COMMENTARY
MORGANTOWN, W.Va. — Will Grier’s bounce-pass might’ve made Pittsnogle proud, but it only made Jake Spavital uneasy.
The uneasiness continued. A shotgun snap caught the QB unaware, and then two more Grier fumbles in the span of three plays, and then Gary Jennings contracted fumble fever, and then Grier forced a third-and-long interception.
And then?
Well, then West Virginia went into halftime leading by 35 points.
These pay-to-fillet games against FCS teams are so patently uneven it’s difficult to keep score based on, well, the score. You’re forced to make allowances, grade on a curve, and factor in the competition’s handicap.
BOXSCORE: West Virginia 59, Delaware State 16
After West Virginia ultimately destroyed Delaware State 59-16, I couldn’t discern how much satisfaction to take from it. Speaking with players and coaches didn’t clear it up.
While Dana Holgorsen came off “happy with the way the guys attacked the week,” Grier called the lack of readiness “unacceptable.” Spavital lamented how his offense “didn’t have any pop,” while three-time touchdown-maker Justin Crawford sensed the energy was pretty good.
Nattering nabobs of negativity will shred aspects of this performance, such as a concerned reader who wrote: “This team lacks intensity. Maybe 6-6.” He sent that email at 12:47 p.m., before the first quarter ended.
This also was around the time West Virginia used a game break to brandish its new hall-of-fame class, a group that included March Madness legend Kevin Pittsnogle. Lionized for those huge shots he made in the NCAA tournament, but who recalls how he fared against Coppin State in early December?
So goes the legacy of Delaware State 2017, a contest to be forgotten before WVU’s $500,000 check clears.
Grier overcame his butterfingers to hurl three touchdowns and surpass 304 yards, exiting after one second-half drive. His backup, Chris Chugunov, appeared perfectly functional in garbage time and joined the touchdown parade.
Tony Gibson’s first-string defense, shaken by an embarrassing bust on the opening series, unshook itself to yield, essentially, nothing more. (That field goal that stemmed from Grier handing Delaware State the football at the 6-yard line was a quick-change win. The Hornets’ 82-yard fourth-quarter drive came against a hodgepodge of second-stringers and scout-teamers.)
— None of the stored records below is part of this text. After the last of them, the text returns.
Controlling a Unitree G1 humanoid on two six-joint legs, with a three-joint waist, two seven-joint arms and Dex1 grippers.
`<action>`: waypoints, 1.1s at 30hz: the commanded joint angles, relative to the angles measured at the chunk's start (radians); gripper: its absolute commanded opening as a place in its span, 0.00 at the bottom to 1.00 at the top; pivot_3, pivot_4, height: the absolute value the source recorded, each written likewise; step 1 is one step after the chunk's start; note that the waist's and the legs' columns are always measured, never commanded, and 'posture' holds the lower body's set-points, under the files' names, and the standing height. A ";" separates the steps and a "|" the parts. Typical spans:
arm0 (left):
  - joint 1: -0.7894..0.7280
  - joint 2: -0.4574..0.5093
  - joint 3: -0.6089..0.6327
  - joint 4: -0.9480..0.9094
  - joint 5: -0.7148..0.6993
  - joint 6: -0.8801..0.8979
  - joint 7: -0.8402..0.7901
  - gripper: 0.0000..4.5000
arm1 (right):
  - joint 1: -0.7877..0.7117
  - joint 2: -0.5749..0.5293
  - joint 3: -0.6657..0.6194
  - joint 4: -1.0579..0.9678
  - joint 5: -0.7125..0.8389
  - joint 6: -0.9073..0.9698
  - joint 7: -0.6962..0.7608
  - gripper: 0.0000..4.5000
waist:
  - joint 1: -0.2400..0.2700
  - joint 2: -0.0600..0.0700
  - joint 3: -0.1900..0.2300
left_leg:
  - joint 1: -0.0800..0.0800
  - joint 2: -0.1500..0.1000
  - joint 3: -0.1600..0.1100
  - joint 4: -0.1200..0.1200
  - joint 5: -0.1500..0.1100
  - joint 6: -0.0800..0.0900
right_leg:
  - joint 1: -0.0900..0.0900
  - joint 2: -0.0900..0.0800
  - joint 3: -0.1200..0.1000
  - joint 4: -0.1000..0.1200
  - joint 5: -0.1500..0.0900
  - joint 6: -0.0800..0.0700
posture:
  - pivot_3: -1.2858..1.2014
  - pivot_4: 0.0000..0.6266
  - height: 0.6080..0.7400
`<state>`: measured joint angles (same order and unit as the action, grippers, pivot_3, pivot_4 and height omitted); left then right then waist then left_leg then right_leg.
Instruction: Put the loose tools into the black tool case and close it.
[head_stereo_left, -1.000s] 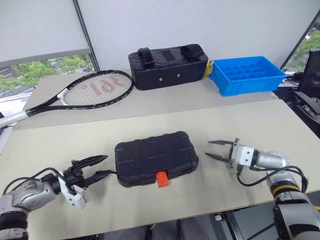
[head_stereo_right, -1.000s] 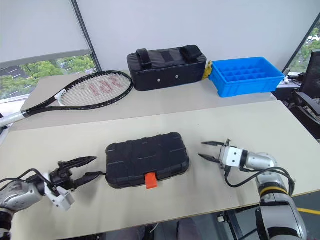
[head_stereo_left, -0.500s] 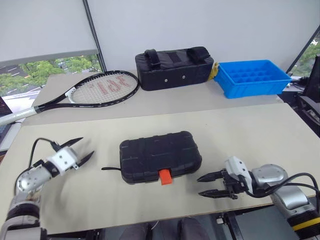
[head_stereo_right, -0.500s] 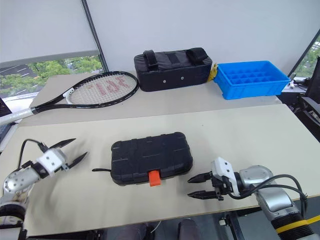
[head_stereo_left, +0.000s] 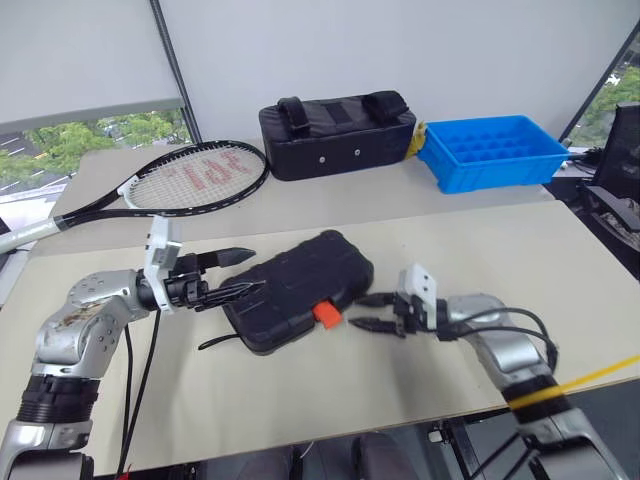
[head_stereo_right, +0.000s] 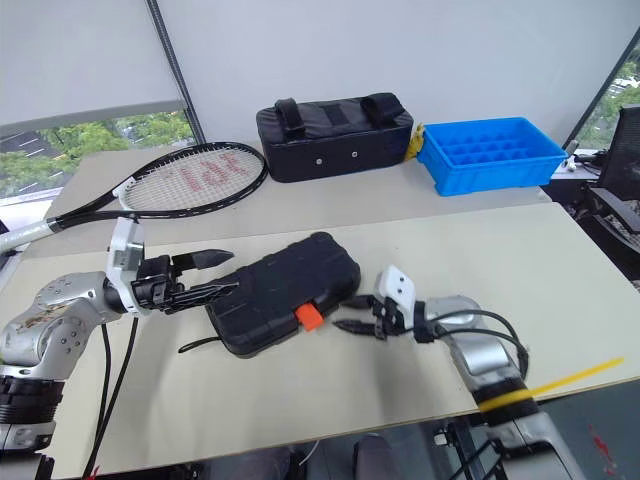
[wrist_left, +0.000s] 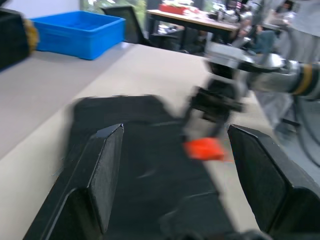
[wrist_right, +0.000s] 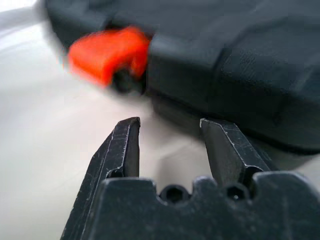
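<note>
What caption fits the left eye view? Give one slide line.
Both open grippers, left and right, flank the closed black tool case with its orange latch.

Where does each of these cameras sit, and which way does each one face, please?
Head views: look forward and down at the table, both arms, the tool case.
Left wrist view: along the open left gripper over the case.
Right wrist view: along the open right gripper at the case.
All share the orange latch.

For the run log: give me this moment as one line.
black tool case: shut, orange latch forward | left gripper: open at case | right gripper: open beside latch
</note>
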<state>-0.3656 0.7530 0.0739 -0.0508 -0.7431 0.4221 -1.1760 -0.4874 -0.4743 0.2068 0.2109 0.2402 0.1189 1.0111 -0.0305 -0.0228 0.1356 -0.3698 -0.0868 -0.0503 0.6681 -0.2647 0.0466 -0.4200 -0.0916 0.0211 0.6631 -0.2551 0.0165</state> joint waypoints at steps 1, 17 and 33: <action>-0.045 -0.028 -0.020 -0.009 0.059 -0.018 0.023 0.79 | -0.134 0.067 -0.049 0.136 -0.081 -0.138 -0.147 0.51 | -0.001 0.000 0.000 | 0.000 0.000 0.000 0.000 0.000 -0.001 | 0.000 0.000 0.000 0.000 0.000 0.000 | 0.52 0.24 1.00; -0.047 -0.145 -0.201 0.049 0.391 -0.023 0.215 0.79 | -0.081 -0.023 -0.101 -0.124 0.033 0.080 -0.076 0.51 | 0.007 0.000 0.000 | -0.005 0.000 -0.002 -0.004 0.001 -0.002 | -0.004 0.000 0.000 -0.006 0.002 0.000 | 0.52 0.24 1.00; -0.013 -0.179 -0.264 0.029 0.504 -0.013 0.302 0.79 | 0.012 -0.006 0.000 -0.365 -0.006 0.389 -0.182 0.57 | 0.017 0.002 -0.001 | 0.011 -0.001 -0.002 -0.006 0.000 0.000 | 0.011 0.001 0.009 -0.008 0.002 0.001 | 0.52 0.24 1.00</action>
<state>-0.4156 0.5755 -0.1516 -0.0476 -0.2760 0.3749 -0.8757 -0.4514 -0.4826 0.2220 -0.1029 0.2375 0.4865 0.8560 -0.0138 -0.0209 0.1345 -0.3565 -0.0880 -0.0527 0.6617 -0.2649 0.0471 -0.4066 -0.0903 0.0301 0.6551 -0.2526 0.0179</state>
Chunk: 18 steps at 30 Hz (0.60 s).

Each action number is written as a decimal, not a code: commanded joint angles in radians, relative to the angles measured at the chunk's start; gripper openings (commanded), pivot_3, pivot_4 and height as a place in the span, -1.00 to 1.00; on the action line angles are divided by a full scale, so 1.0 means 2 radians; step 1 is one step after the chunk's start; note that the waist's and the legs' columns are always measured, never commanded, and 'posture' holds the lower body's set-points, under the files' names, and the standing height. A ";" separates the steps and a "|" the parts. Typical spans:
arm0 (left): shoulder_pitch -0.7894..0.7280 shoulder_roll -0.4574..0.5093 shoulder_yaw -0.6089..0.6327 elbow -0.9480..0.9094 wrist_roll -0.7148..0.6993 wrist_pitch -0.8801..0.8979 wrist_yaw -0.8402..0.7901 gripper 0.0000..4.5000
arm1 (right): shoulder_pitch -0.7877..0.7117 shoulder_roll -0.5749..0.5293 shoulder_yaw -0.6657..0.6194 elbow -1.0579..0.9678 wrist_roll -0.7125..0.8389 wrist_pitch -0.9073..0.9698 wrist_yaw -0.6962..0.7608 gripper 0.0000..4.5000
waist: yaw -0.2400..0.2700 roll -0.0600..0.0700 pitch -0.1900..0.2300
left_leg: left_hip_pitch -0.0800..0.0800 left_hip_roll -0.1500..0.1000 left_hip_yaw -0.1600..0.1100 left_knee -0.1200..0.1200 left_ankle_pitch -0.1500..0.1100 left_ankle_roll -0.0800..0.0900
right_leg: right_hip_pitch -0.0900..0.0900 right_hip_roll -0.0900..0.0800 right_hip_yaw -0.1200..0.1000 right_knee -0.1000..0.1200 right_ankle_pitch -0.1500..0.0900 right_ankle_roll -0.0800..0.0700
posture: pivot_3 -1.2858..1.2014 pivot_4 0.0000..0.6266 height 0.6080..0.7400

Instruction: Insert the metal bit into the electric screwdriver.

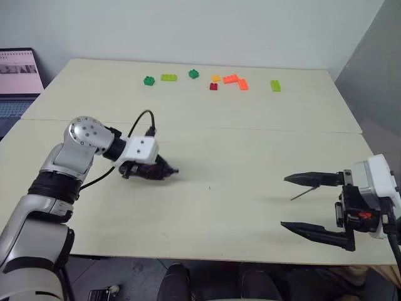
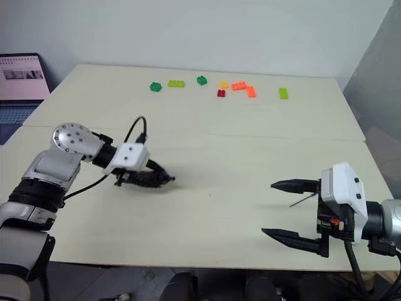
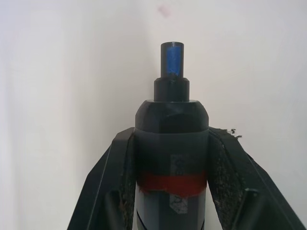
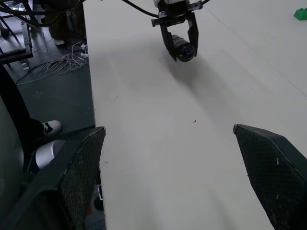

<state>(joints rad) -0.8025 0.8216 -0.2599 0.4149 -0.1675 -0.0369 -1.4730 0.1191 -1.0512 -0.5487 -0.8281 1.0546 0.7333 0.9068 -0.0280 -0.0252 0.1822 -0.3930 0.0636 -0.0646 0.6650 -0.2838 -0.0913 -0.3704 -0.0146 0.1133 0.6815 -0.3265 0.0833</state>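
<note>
Gripping screwdriver firmly in left end effector; right end effector gaping empty, needing bit off bench.

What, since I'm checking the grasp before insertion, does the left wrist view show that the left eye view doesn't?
Left wrist view alone: close detail of the grip, with the fingers pressed against both sides of the electric screwdriver, its red band and its blue tip pointing away.
Left eye view alone: the metal bit near the open right gripper, the toy bricks and a laptop.
Both: the left gripper shut on the screwdriver, above the pale table.
</note>
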 commanded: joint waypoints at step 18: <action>0.075 -0.285 0.139 -0.137 -0.052 0.088 0.401 -0.26 | -0.108 0.017 0.081 0.020 0.022 -0.005 -0.072 1.00 | 0.003 0.000 0.000 | -0.003 -0.001 -0.006 0.003 0.000 0.000 | 0.001 -0.001 -0.006 0.000 0.000 0.000 | 0.03 -0.52 1.00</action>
<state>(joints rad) -0.6341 0.2657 -0.0035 0.1678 -0.2682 0.1856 -0.7039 -0.0848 -1.0164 -0.3742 -0.7802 1.0934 0.7327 0.7735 -0.0215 -0.0253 0.1821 -0.3991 0.0623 -0.0765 0.6702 -0.2834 -0.0916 -0.3687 -0.0157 0.1010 0.6814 -0.3264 0.0832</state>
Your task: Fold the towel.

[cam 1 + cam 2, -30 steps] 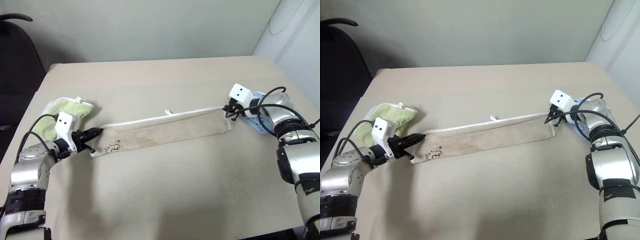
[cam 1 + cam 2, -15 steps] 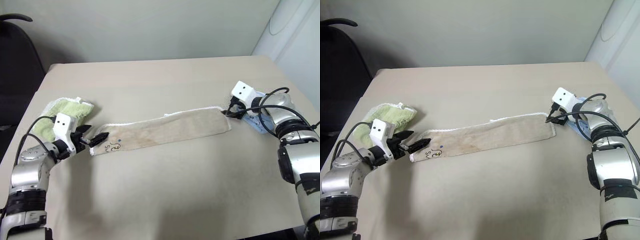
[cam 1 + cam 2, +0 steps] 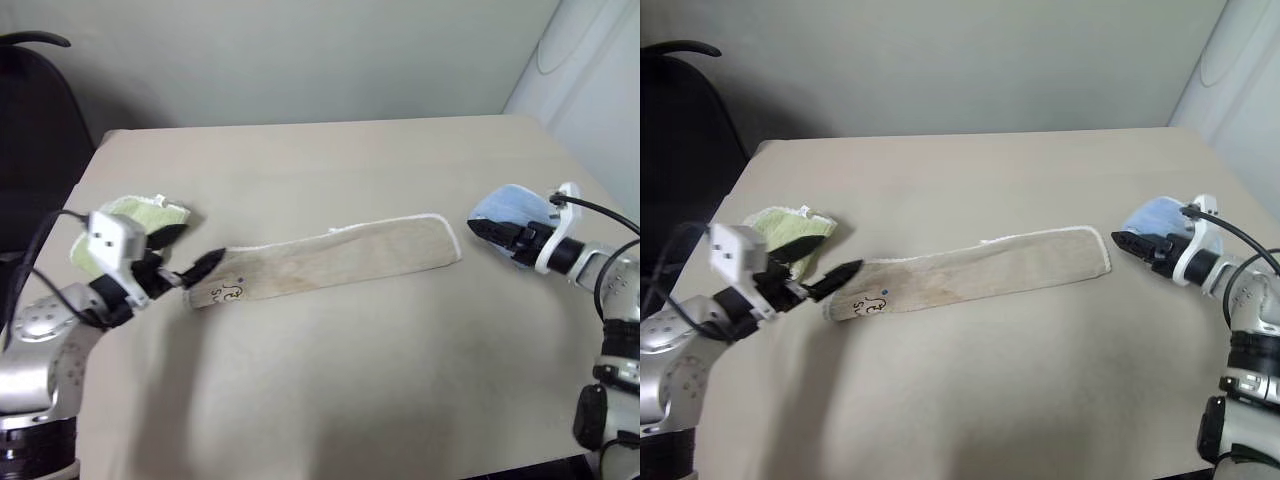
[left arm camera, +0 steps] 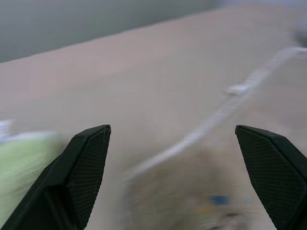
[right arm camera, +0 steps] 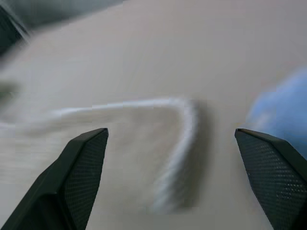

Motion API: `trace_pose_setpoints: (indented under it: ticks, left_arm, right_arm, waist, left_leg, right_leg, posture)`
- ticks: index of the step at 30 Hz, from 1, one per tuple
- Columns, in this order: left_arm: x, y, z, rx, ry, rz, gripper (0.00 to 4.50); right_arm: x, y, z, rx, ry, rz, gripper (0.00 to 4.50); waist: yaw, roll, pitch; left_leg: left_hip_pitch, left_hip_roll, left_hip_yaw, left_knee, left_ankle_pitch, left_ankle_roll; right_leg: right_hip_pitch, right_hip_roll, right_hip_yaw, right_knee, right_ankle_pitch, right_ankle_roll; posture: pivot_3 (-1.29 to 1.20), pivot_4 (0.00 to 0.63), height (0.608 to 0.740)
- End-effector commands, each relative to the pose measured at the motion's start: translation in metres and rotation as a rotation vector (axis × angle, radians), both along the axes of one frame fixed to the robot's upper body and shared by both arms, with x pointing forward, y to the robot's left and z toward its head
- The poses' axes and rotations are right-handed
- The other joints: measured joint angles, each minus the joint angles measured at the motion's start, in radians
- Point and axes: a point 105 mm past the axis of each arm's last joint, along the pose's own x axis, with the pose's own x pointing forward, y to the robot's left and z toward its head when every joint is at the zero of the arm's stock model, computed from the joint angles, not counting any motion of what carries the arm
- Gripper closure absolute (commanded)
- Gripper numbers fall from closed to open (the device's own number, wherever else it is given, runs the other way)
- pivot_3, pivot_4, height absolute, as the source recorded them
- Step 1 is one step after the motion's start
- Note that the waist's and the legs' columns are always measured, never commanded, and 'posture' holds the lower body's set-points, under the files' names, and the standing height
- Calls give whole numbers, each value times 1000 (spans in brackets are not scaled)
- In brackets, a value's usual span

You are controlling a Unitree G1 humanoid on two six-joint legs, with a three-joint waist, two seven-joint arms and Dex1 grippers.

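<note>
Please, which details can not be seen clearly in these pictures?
- Dark printed mark on the towel: too small to read in the eye views, blurred in the left wrist view.
- Blue cloth: partly hidden behind the right gripper.
- Green cloth: partly covered by the left gripper.

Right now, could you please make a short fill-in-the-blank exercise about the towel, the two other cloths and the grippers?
1. The towel lies as a long strip on the ____.
2. The cloth beside the left gripper is light ____.
3. The cloth beside the right gripper is light ____.
4. Both grippers have their fingers ____.

Missing words: table; green; blue; open
</note>
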Motion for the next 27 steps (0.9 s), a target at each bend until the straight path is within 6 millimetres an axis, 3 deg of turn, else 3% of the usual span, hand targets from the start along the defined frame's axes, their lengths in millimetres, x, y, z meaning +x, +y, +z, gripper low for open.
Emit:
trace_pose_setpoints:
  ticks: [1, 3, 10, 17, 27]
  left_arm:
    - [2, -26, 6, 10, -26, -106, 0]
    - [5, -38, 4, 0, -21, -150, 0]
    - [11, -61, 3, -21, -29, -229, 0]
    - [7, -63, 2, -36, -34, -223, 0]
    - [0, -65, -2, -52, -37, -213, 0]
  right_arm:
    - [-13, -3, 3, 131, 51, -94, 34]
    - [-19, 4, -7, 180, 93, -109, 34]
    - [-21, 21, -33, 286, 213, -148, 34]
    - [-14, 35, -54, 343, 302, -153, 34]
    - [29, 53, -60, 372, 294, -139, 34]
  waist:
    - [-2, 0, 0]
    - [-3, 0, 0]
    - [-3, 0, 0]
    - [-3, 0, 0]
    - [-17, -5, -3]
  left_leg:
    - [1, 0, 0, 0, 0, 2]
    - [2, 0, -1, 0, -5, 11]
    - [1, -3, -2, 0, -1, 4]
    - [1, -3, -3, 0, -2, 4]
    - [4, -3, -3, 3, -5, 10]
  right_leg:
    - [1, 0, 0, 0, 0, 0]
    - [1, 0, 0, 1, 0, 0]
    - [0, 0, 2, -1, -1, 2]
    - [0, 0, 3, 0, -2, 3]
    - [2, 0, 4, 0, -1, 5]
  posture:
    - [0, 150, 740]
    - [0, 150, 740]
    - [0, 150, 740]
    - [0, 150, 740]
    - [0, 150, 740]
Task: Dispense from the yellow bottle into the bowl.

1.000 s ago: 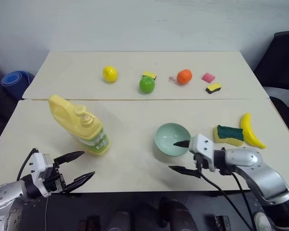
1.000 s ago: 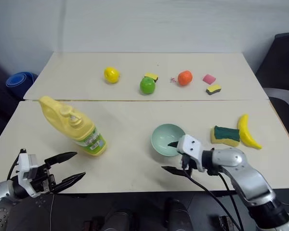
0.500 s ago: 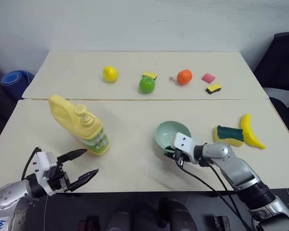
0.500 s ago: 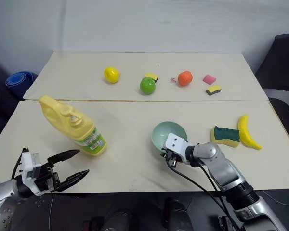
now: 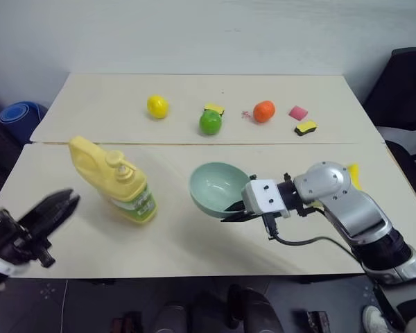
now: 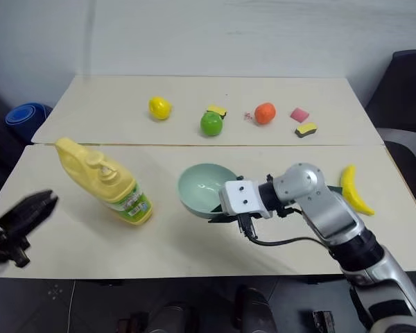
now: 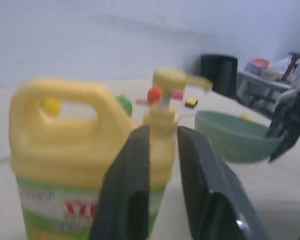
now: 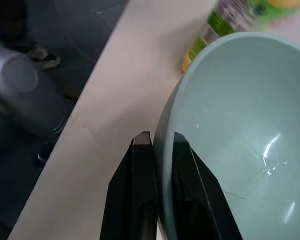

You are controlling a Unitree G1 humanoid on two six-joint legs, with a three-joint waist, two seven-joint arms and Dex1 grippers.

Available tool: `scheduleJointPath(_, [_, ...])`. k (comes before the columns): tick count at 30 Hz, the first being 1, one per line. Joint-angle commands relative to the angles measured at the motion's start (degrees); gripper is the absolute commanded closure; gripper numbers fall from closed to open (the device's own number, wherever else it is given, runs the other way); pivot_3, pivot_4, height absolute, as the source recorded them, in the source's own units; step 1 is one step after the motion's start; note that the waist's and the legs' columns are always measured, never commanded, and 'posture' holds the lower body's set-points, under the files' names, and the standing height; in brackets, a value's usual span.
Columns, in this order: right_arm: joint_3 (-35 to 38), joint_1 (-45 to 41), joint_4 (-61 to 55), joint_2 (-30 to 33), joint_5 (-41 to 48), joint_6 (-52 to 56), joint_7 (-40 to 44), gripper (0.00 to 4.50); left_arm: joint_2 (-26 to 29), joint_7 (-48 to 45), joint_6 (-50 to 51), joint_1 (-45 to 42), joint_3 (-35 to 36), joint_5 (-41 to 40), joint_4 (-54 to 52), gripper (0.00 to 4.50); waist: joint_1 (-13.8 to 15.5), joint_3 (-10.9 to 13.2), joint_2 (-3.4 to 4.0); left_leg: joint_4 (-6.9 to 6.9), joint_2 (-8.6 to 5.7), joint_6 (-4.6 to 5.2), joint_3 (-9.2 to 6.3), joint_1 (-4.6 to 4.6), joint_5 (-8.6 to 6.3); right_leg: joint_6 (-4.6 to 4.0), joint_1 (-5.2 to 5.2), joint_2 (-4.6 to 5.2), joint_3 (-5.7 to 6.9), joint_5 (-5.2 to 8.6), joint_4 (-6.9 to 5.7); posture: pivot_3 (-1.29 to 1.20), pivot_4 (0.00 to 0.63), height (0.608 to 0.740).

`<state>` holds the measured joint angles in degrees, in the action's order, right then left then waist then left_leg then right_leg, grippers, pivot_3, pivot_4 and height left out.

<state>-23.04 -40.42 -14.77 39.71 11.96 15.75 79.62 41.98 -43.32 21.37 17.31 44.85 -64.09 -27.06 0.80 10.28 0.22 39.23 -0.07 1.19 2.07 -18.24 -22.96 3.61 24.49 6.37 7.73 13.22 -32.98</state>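
The yellow bottle (image 5: 115, 184) stands upright on the near table at the left, its pump cap (image 7: 170, 80) toward the bowl. The pale green bowl (image 5: 216, 187) hangs tilted above the table just right of the bottle. My right gripper (image 5: 233, 207) is shut on the bowl's near rim, one finger inside and one outside, as the right wrist view shows at the bowl's rim (image 8: 162, 131). Left of the bottle and apart from it, my left gripper (image 5: 67, 200) is raised and shut on nothing. In the left wrist view its fingers (image 7: 132, 170) point at the bottle (image 7: 65, 150).
On the far table lie a lemon (image 5: 157, 105), a green apple (image 5: 210, 122), an orange (image 5: 263, 111), a pink sponge (image 5: 298, 111) and a yellow-black sponge (image 5: 306, 127). A banana (image 5: 351, 174) peeks from behind my right arm. A black chair (image 5: 405, 83) stands at the right.
My right gripper shut on the bowl's rim and carried the bowl up and left, toward the bottle. My left gripper closed and rose beside the bottle.
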Motion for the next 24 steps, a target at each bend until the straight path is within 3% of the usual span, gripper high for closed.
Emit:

“I was happy with the 1’s,” said Gibson, pointing out that his group ditched the scouting report early. “(Delaware State) knew they couldn’t protect, so that was the most snaps of unbalanced I’ve ever seen in one football game. They had one snap of unbalanced on film coming in, so it’s not like we spent a lot of time on it.”
Gibson carried no delusion about his guys playing anywhere near fever-pitch. A week’s worth of warnings couldn’t make the Hornets’ look any fiercer.
“That’s what you get when you play a I-AA team,” Gibson said.
Crushing a bottom-of-the-MEAC program doesn’t typically prepare you for Big 12 competition, though with Kansas on deck for the league opener, some of the similarities are valid.